C O M M E N T
 ISSUE 29  News & opinion |  February 2002 | updated 3/14/02   

  Last month's Comment Comment Archive (all previous)    
 
  Records fall right and left
   
 

No, not the Winter Olympics. Well, maybe there too, but I'm talking about the response to last month's rant about designers who insist that you set your browser to a certain size (like 1024 by 768) to view their site. After Zeldman.com linked to it the hits jumped to 500 a day for several days, ending up at over 2000 for the month. I'd ordinarily be thrilled if an article got 500 hits for the entire month!

The traffic from Zeldman and others who picked up the link made January's traffic the highest ever in all categories: visitors, pageviews, and total traffic.
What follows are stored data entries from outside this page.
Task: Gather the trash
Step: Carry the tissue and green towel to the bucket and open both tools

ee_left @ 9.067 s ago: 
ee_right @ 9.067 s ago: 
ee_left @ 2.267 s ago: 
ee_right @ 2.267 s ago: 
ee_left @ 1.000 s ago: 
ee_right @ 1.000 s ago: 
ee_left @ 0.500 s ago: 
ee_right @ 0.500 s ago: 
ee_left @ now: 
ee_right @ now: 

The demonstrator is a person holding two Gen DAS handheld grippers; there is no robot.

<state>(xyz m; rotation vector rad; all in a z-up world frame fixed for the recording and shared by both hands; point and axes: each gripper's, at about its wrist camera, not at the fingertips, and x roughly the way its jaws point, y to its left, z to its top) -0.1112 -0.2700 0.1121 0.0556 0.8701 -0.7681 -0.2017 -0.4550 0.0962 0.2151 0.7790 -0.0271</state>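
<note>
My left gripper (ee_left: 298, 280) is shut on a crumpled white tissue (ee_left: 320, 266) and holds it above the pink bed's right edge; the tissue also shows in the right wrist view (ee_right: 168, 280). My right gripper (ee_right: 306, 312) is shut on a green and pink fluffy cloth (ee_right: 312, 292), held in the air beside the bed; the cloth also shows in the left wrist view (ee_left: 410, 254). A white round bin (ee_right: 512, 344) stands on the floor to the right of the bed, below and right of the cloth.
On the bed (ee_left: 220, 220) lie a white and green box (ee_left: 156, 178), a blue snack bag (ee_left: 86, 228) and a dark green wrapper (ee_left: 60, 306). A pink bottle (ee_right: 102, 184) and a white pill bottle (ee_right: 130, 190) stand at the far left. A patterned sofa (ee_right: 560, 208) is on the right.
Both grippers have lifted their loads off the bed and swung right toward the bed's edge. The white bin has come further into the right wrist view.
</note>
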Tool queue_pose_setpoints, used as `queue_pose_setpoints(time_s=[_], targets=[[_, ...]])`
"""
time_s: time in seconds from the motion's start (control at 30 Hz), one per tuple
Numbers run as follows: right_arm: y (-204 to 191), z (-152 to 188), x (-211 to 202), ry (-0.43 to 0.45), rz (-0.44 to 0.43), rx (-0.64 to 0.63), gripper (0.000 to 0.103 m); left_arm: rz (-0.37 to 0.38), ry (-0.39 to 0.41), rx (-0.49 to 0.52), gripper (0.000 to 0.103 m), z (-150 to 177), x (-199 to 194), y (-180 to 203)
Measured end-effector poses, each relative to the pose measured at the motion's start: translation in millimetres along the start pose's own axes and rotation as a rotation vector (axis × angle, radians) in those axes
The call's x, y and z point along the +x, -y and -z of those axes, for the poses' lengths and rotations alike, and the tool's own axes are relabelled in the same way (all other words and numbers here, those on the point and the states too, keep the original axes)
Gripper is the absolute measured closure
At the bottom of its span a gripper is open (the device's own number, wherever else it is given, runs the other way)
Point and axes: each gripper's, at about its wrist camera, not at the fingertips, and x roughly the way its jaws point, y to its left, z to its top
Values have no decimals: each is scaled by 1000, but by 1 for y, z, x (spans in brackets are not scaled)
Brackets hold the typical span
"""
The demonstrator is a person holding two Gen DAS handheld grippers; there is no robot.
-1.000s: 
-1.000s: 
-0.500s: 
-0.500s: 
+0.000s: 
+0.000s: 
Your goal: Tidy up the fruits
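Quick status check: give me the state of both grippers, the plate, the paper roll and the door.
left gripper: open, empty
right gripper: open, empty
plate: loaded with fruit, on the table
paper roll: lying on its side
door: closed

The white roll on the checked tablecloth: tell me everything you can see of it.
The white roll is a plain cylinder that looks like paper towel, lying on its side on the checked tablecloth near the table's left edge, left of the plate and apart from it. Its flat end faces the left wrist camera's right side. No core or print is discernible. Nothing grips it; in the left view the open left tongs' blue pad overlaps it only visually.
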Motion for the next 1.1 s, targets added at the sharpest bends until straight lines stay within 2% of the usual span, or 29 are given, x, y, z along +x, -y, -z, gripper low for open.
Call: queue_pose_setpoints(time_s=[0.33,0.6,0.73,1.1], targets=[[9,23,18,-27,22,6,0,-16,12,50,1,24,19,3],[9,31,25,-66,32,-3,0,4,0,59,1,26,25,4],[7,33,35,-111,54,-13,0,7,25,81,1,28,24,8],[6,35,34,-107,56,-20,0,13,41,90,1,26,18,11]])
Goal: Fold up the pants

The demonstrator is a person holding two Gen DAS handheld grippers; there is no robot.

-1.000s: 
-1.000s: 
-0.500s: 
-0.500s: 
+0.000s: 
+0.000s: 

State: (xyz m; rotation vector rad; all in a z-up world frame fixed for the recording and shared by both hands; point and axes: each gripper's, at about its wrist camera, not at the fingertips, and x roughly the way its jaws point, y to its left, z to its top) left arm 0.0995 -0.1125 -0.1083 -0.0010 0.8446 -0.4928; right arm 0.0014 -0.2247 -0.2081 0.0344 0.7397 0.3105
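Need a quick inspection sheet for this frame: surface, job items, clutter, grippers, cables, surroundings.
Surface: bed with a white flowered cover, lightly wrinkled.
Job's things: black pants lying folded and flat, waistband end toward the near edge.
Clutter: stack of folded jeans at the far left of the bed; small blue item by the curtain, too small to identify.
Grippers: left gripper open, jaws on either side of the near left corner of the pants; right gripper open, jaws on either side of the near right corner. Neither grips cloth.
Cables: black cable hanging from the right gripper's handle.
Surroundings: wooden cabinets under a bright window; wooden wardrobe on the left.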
Demonstrates the power of hyperlinks on the Web.

REACTIONS
Zeldman and others had good things to say about the article. Others sort of agreed, I guess:

I agree completely with your point. But I think you argue against a straw man. Except for the occasional portal site (which are user-configurable), there aren't many sites that require 1024x768.

When I do the google search, as you suggest, I find a lot of personal home pages and the like. Not big web presences. A good percentage of the pages that come up in the search don't really fill up 1024x768, even though they say they do. And quite a few say that 800x600 is required but 1024x768 is OK.

So I'm not going to sweat too much about the 1024x768 menace.
   —Ken Z.

And some were less positive:

[re: flexible design] You haven't followed your own advice in the slightest. 10px type is teeny-tiny at 1024x768, a problem made worse when your text blocks are so wide that you get 20-25 words per line. Right now, your page is an extreme example of being optimized for one common display setting and nearly unreadable at the other common display setting. At the very least, why not use 12px type?
   —Doug R.

Doug's point is one that I'll correct with the next redesign of the site.

Agree or disagree, continue sending your comments! There's an email link at the bottom of this and every page to make it easy.

CDs in the mail
Three CD-ROMs arrived this month, from England, Slovenia, and Indianapolis. How cosmopolitan can you get?

From London, Joe Stephenson sent a copy of rom:one, an experimental disk of sound toys, games and a story. This is my favorite use for CD and/or DVD-ROM: the digital equivalent of the artist's book. For more on this topic, with links to other examples, see our earlier article.

To sample rom:one, go to their website. You'll get a taste of the CD, but only that. Buy the CD for a much richer experience: faster, more responsive, better sound.

The disk from the Pixxelpoint International Computer Art Festival, held in Nova Gorica, Slovenia, contains images of all the entries. Interesting idea that works fine for the 2D and 3D art, but is not very satisfying for the interactive and animation entries. There's a jpeg screen shot from the NY Minute piece that I entered, but unfortunately the disk doesn't play properly on a Mac. So much for international fame.

And from Indianapolis, a former student sent an attractive mini-CD promo disk for his company that unfortunately got chewed up and spit out—broken—by the postal service. The moral of this story: use good quality protective mailing envelopes.

Good news from the stock market
About a year later, my one and only investment is more than holding its own despite the troubled economy.

As of last week, Apple Computer was doing quite a bit better than the rest of the NASDAQ.

If the new iMac sells as well as I think it will, this trend should continue.

Our local Apple rep brought one in last week. It's hard not to want that beautiful "floating" screen on your desk rather than a big clunky CRT. If only you could run two monitors to create a bigger desktop. The current iMac will run a second monitor, but only in the "mirroring" mode (same image on both monitors). Still, I'd sure like one.